TASK BRIEF — Return the lines below that contain "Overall".

--- DATA IN THIS EXERCISE Enclosed Below ---

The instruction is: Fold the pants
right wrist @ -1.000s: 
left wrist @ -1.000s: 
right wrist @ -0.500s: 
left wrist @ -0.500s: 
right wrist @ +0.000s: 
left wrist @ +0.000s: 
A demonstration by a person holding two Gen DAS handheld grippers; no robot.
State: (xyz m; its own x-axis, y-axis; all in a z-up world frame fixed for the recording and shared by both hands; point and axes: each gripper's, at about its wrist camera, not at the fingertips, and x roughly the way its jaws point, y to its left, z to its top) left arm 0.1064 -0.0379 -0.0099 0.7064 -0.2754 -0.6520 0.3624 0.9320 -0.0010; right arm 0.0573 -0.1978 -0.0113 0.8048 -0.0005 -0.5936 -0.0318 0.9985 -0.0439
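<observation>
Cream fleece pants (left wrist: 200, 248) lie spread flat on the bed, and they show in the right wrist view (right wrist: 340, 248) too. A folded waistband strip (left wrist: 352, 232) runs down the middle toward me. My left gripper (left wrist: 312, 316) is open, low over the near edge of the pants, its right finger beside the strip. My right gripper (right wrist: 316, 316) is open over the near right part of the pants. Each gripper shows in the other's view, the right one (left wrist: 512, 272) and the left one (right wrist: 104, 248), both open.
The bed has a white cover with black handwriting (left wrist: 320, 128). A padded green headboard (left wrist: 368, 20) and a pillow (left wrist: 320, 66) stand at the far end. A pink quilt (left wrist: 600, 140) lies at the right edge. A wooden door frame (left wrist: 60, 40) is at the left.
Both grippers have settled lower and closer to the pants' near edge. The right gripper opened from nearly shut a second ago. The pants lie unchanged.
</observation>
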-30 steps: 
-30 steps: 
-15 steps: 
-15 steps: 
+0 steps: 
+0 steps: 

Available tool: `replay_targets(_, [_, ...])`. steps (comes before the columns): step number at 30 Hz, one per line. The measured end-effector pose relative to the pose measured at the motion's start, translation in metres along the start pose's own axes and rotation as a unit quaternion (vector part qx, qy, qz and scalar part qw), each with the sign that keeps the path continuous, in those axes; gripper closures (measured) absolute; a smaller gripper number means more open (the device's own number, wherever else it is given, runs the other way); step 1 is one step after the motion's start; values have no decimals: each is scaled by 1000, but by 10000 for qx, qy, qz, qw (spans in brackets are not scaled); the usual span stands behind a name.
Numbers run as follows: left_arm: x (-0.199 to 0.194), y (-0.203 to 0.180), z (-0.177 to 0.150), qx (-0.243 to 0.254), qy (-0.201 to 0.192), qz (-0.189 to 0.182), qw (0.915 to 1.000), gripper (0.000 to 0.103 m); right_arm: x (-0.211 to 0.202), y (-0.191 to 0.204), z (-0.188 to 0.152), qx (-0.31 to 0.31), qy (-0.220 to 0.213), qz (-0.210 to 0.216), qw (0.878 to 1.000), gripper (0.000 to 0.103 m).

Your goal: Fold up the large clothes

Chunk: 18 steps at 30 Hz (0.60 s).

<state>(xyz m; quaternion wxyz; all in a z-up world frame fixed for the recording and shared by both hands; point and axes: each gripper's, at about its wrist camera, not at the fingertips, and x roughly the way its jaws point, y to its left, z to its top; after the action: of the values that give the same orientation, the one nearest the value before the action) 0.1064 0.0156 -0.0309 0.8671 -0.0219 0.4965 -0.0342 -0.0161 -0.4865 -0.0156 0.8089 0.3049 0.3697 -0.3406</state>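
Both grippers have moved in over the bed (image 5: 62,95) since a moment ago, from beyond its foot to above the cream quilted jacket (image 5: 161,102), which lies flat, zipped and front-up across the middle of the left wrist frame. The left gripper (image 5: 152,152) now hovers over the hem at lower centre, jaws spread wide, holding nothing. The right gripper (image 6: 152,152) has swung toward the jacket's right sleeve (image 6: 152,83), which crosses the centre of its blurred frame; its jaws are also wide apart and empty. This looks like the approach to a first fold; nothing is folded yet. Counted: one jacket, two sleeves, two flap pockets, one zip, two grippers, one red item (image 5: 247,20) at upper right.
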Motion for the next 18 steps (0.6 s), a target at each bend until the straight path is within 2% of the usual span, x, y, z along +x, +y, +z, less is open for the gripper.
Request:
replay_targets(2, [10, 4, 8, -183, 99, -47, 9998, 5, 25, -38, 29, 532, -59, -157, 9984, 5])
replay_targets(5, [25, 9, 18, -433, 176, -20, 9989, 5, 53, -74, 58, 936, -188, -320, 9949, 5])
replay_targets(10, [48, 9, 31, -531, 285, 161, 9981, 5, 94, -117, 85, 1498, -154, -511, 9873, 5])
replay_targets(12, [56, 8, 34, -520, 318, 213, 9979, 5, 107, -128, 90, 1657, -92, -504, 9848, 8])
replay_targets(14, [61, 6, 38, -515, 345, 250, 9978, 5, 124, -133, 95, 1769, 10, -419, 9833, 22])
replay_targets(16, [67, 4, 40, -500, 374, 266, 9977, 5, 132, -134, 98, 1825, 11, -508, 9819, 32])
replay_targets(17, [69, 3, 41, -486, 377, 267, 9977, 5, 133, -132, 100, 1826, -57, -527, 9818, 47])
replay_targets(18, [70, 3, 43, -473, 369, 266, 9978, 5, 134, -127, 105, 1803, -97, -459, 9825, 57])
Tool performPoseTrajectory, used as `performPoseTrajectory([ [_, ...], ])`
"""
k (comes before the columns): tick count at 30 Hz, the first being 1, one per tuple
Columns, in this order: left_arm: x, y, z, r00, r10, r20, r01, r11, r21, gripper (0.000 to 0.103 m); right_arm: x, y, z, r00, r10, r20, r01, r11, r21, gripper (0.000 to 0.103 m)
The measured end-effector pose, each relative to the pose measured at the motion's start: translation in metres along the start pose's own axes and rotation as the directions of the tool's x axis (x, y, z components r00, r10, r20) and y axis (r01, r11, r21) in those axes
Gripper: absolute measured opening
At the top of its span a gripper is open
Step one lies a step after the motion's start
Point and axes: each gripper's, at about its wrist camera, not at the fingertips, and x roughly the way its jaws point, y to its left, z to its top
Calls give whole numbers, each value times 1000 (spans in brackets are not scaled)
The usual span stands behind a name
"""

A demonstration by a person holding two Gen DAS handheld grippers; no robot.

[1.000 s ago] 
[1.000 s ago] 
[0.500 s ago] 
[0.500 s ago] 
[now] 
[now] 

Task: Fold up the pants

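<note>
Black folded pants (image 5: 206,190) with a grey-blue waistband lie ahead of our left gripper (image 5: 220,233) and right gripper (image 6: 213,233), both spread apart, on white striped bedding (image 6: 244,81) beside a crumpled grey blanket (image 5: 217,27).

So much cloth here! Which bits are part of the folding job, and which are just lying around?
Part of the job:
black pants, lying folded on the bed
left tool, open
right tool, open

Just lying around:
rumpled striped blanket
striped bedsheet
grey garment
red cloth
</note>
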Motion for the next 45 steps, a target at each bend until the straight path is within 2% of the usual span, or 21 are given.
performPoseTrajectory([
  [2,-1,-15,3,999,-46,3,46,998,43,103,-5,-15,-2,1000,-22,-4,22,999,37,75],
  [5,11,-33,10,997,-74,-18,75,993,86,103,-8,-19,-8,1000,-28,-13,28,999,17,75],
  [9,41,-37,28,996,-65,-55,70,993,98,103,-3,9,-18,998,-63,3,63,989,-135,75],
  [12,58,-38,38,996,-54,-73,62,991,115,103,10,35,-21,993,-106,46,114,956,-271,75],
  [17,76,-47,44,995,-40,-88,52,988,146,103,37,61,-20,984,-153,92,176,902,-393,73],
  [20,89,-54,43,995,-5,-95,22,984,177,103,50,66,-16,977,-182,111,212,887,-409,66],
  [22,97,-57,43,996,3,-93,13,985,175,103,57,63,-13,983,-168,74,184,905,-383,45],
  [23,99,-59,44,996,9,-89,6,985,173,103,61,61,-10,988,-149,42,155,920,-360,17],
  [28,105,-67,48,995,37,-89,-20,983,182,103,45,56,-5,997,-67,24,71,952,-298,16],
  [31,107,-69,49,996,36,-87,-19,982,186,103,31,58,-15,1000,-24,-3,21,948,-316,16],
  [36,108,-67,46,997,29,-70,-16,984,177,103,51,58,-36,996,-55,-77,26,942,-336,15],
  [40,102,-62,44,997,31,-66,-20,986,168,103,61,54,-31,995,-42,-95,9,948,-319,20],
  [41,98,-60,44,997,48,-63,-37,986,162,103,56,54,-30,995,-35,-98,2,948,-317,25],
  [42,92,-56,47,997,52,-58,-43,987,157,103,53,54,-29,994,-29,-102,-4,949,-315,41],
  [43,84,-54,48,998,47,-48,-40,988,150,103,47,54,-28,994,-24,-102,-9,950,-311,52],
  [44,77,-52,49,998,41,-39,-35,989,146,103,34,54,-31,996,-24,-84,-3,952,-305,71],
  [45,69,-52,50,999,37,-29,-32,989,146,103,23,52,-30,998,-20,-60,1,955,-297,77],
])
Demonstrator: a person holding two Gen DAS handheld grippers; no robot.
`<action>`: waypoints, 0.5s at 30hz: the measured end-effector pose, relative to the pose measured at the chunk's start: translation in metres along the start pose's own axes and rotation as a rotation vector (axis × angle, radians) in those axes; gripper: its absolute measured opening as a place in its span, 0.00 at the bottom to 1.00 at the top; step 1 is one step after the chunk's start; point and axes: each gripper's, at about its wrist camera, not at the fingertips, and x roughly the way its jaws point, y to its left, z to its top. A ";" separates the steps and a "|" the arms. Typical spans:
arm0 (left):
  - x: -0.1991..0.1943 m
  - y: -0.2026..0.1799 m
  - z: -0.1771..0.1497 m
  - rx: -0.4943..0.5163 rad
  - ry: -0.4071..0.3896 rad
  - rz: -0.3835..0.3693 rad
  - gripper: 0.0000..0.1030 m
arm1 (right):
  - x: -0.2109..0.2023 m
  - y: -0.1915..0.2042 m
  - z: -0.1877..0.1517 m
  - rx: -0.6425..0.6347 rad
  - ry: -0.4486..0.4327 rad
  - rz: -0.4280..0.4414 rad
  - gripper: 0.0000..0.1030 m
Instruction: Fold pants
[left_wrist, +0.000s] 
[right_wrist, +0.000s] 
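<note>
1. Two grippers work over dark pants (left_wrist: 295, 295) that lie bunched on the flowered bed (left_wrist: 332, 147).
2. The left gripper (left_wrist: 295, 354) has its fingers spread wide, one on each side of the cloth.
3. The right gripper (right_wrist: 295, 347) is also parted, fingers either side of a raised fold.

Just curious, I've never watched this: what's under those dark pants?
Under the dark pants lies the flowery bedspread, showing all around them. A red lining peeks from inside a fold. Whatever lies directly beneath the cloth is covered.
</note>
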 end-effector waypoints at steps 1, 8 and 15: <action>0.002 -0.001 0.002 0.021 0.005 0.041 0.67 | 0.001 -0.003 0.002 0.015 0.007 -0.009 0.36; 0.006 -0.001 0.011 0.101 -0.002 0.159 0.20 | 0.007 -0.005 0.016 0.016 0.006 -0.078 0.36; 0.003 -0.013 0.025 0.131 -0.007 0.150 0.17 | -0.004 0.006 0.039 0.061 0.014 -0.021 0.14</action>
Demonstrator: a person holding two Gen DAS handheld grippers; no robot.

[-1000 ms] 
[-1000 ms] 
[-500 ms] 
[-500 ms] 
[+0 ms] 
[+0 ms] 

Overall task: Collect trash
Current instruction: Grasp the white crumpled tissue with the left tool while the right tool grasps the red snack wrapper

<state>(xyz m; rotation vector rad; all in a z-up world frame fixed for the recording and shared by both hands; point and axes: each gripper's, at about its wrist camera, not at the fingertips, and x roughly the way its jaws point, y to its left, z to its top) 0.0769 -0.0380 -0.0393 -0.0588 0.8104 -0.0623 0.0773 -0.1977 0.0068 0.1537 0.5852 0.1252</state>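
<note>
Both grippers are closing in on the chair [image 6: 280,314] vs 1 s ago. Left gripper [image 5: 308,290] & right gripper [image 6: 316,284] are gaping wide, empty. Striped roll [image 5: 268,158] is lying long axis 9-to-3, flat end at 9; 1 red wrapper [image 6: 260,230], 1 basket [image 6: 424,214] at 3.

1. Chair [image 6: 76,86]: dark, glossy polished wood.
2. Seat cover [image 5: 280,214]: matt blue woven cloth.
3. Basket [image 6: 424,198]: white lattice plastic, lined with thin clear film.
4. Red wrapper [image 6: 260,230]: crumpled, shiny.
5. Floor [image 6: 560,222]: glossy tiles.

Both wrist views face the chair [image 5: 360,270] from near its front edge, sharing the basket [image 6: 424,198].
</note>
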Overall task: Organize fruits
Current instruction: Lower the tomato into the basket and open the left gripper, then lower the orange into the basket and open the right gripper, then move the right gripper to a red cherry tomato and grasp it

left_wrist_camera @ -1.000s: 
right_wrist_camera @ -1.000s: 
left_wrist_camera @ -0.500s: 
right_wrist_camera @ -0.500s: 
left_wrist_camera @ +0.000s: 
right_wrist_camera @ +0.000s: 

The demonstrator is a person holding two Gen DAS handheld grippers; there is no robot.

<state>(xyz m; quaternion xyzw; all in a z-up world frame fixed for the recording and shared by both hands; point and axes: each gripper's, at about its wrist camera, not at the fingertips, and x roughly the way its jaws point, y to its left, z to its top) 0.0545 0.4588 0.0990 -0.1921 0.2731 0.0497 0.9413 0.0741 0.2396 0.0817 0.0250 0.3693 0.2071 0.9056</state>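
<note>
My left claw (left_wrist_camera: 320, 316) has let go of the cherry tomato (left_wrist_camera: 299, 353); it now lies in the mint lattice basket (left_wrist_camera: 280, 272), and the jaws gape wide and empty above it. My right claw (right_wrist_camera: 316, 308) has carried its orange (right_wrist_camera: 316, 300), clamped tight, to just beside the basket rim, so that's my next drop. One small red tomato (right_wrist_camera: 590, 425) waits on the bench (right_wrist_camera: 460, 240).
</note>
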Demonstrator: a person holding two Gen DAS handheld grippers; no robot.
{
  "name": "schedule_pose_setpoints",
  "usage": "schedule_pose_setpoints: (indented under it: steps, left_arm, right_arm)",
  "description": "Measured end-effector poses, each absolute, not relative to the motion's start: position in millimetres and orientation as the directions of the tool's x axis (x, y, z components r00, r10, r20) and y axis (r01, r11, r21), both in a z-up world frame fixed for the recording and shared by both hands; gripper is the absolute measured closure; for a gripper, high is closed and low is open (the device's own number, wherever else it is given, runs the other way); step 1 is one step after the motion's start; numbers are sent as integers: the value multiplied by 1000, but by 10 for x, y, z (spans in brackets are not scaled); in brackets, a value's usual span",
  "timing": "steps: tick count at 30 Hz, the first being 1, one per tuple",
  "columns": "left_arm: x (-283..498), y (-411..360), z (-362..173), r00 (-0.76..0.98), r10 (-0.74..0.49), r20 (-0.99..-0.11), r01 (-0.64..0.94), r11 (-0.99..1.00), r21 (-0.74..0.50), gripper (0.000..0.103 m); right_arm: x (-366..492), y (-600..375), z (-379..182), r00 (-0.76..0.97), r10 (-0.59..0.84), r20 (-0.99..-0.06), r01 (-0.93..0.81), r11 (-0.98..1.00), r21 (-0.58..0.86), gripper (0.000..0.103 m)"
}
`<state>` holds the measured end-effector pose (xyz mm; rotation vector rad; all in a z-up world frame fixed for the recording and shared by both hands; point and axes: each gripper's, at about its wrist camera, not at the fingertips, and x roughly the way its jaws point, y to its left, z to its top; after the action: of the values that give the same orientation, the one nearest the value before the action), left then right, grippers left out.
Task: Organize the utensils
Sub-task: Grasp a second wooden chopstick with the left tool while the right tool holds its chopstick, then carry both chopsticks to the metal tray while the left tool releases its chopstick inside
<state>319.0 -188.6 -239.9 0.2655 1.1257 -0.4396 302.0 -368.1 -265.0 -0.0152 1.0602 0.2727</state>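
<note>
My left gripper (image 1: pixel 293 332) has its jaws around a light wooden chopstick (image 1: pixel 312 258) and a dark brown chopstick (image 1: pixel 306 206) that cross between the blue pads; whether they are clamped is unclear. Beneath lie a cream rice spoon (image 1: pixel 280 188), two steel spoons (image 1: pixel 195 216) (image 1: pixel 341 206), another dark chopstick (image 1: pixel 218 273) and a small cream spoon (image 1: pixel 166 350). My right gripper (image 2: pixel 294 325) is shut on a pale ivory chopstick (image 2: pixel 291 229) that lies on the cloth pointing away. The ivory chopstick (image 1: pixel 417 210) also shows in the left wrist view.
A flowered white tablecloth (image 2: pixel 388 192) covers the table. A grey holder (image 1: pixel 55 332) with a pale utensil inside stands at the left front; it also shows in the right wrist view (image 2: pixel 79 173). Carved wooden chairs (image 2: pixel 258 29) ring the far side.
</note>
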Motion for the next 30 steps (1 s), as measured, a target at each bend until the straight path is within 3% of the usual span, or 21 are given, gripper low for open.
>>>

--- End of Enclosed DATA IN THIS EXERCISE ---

RESPONSE AREA —
Overall task: Collect trash
Overall task: Organize fruits

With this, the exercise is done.